• **Problem statement**:
Transcribe exactly, and only, the lines that run from the one containing "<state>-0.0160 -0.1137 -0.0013" through the end of the records.

• **Provided records**:
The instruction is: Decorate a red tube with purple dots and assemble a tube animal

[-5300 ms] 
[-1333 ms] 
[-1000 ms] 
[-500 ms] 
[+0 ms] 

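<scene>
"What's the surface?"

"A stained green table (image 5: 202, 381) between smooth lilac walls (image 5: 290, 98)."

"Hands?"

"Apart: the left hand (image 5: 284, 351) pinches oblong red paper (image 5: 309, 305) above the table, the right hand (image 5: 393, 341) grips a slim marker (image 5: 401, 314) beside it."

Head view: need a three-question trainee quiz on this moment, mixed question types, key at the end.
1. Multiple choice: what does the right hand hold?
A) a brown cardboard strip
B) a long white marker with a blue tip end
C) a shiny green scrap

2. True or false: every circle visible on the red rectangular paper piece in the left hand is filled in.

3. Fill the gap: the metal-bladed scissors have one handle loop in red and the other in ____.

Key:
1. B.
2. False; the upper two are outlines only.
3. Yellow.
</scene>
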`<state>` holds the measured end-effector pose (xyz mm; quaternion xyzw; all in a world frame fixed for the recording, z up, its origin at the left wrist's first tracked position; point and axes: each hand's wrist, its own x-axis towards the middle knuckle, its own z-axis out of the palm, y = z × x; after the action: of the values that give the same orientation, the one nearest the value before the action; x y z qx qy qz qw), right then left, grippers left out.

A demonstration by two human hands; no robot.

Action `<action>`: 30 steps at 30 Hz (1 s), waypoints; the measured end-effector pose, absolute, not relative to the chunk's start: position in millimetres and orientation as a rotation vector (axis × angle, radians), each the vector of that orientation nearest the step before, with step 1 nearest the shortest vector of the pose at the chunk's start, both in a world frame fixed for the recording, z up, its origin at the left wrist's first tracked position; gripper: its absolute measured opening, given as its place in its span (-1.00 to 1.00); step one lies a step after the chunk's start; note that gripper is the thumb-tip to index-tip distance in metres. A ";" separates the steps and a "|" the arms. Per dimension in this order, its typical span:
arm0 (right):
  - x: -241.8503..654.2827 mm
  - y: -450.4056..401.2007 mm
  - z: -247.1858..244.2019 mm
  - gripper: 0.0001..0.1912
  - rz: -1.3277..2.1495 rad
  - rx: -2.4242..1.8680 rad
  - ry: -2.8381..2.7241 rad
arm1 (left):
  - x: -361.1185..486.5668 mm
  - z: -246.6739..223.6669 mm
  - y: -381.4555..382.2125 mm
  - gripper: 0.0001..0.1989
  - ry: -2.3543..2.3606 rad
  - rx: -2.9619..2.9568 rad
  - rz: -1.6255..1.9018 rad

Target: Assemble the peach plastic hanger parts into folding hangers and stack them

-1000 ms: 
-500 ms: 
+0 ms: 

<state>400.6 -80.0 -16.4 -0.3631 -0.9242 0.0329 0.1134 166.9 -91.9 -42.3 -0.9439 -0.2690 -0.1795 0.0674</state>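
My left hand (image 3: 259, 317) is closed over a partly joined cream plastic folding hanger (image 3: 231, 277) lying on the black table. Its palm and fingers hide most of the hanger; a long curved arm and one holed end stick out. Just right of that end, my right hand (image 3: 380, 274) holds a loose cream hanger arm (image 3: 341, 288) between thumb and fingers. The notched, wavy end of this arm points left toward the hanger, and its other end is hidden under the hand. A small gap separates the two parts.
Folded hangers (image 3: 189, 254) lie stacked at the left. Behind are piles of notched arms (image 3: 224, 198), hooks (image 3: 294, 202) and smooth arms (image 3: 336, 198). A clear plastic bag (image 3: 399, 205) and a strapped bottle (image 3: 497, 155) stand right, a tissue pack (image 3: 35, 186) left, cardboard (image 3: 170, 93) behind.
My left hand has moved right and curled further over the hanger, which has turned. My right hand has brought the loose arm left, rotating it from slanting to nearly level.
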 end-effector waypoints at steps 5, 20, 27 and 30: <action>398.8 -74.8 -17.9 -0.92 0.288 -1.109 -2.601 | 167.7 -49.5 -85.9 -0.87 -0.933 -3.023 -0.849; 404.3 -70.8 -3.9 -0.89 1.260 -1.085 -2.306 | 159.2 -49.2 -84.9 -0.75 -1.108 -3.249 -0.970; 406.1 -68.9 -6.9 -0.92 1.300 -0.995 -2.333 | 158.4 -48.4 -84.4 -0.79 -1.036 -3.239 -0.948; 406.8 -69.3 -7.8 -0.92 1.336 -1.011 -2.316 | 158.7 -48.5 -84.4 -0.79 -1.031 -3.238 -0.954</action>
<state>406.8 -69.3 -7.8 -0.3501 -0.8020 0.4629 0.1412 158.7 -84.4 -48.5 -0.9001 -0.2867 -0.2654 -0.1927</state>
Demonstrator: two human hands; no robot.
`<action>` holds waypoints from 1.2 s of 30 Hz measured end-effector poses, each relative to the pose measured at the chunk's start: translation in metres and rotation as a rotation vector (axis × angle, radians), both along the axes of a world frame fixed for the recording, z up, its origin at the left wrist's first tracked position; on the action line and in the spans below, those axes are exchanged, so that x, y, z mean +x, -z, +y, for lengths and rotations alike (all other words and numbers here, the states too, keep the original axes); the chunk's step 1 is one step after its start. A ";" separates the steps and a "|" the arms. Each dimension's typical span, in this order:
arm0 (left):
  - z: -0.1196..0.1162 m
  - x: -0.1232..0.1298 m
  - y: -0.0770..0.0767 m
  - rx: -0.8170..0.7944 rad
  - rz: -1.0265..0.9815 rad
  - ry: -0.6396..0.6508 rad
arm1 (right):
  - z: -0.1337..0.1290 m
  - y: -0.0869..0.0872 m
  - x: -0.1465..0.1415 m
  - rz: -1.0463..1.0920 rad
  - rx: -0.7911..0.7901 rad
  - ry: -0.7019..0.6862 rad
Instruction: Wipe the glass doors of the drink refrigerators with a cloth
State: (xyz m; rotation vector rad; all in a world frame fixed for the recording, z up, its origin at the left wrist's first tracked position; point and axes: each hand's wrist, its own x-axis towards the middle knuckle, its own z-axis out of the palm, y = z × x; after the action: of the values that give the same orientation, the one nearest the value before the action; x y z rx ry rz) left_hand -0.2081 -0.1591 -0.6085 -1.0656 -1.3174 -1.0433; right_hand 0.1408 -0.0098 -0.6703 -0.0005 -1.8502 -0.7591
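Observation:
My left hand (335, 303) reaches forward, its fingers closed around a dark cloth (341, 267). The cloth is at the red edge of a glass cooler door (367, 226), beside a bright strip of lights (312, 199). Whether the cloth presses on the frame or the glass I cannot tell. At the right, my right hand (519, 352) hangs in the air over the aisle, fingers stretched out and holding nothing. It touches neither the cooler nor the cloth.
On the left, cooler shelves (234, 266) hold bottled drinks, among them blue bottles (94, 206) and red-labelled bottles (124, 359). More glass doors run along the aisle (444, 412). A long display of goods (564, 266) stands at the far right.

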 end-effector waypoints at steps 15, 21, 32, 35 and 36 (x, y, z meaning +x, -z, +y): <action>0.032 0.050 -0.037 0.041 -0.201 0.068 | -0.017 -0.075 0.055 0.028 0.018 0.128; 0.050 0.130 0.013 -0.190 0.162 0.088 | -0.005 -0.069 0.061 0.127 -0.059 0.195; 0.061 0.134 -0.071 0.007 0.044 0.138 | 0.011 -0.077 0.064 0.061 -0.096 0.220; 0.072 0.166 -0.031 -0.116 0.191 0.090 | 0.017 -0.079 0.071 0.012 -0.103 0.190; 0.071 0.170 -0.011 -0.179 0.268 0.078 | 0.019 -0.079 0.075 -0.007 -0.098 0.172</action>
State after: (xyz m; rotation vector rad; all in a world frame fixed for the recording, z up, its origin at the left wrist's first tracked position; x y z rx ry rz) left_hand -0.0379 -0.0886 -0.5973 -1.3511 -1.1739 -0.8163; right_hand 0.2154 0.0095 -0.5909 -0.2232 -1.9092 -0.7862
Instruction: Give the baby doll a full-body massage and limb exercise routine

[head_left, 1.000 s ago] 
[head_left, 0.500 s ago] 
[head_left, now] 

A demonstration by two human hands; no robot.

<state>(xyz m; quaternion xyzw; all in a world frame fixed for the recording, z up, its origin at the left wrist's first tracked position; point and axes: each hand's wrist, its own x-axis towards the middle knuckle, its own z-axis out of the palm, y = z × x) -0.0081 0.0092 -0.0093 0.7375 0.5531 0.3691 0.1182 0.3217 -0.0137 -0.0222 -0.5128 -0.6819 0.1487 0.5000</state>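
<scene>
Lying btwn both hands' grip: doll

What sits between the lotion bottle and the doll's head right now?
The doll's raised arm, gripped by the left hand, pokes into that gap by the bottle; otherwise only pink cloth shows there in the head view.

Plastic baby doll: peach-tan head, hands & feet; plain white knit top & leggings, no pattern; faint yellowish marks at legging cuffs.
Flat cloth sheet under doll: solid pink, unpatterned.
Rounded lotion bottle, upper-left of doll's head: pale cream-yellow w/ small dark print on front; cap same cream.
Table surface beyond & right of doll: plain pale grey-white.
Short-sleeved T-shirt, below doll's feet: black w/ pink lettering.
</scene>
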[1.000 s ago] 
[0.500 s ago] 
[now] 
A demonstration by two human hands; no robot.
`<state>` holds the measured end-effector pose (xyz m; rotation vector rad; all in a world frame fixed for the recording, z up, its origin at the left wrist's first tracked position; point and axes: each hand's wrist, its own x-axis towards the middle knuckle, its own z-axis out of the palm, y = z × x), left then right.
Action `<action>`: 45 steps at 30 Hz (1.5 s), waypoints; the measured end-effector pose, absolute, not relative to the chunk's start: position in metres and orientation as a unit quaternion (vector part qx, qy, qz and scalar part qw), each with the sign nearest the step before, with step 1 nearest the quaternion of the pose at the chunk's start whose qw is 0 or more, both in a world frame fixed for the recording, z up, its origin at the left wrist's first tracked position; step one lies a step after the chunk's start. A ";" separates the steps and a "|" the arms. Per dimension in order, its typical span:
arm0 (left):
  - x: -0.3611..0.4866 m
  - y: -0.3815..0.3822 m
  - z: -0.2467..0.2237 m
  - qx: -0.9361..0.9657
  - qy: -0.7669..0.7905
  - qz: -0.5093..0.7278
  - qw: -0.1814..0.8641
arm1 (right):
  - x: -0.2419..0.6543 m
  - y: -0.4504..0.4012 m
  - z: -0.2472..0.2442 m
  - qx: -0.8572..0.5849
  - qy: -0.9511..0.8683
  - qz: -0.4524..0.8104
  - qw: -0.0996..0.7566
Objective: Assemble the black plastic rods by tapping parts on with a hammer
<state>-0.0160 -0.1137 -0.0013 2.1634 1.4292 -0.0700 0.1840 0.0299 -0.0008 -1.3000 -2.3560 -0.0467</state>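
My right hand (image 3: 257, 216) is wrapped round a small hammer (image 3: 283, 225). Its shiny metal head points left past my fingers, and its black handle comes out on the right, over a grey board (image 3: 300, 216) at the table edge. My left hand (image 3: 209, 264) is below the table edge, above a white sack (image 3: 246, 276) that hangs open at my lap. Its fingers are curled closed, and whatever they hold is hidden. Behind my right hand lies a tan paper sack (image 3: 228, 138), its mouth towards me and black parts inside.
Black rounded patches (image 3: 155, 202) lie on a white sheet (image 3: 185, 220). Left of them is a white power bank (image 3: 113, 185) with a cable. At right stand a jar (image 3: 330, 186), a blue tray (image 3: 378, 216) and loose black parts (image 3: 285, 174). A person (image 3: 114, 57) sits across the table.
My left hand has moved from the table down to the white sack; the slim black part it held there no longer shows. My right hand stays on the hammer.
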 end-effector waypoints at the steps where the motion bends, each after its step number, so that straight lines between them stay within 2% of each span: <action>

• **Final answer**:
<state>-0.0160 -0.1137 -0.0013 2.1634 1.4292 -0.0700 0.1840 0.0299 -0.0008 -1.3000 -2.3560 -0.0467</state>
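My right hand (image 3: 257, 216) is wrapped round a small hammer (image 3: 283, 225). Its shiny metal head points left past my fingers, and its black handle comes out on the right, over a grey board (image 3: 300, 216) at the table edge. My left hand (image 3: 209, 264) is below the table edge, above a white sack (image 3: 246, 276) that hangs open at my lap. Its fingers are curled closed, and whatever they hold is hidden. Behind my right hand lies a tan paper sack (image 3: 228, 138), its mouth towards me and black parts inside.
Black rounded patches (image 3: 155, 202) lie on a white sheet (image 3: 185, 220). Left of them is a white power bank (image 3: 113, 185) with a cable. At right stand a jar (image 3: 330, 186), a blue tray (image 3: 378, 216) and loose black parts (image 3: 285, 174). A person (image 3: 114, 57) sits across the table.
My left hand has moved from the table down to the white sack; the slim black part it held there no longer shows. My right hand stays on the hammer.
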 end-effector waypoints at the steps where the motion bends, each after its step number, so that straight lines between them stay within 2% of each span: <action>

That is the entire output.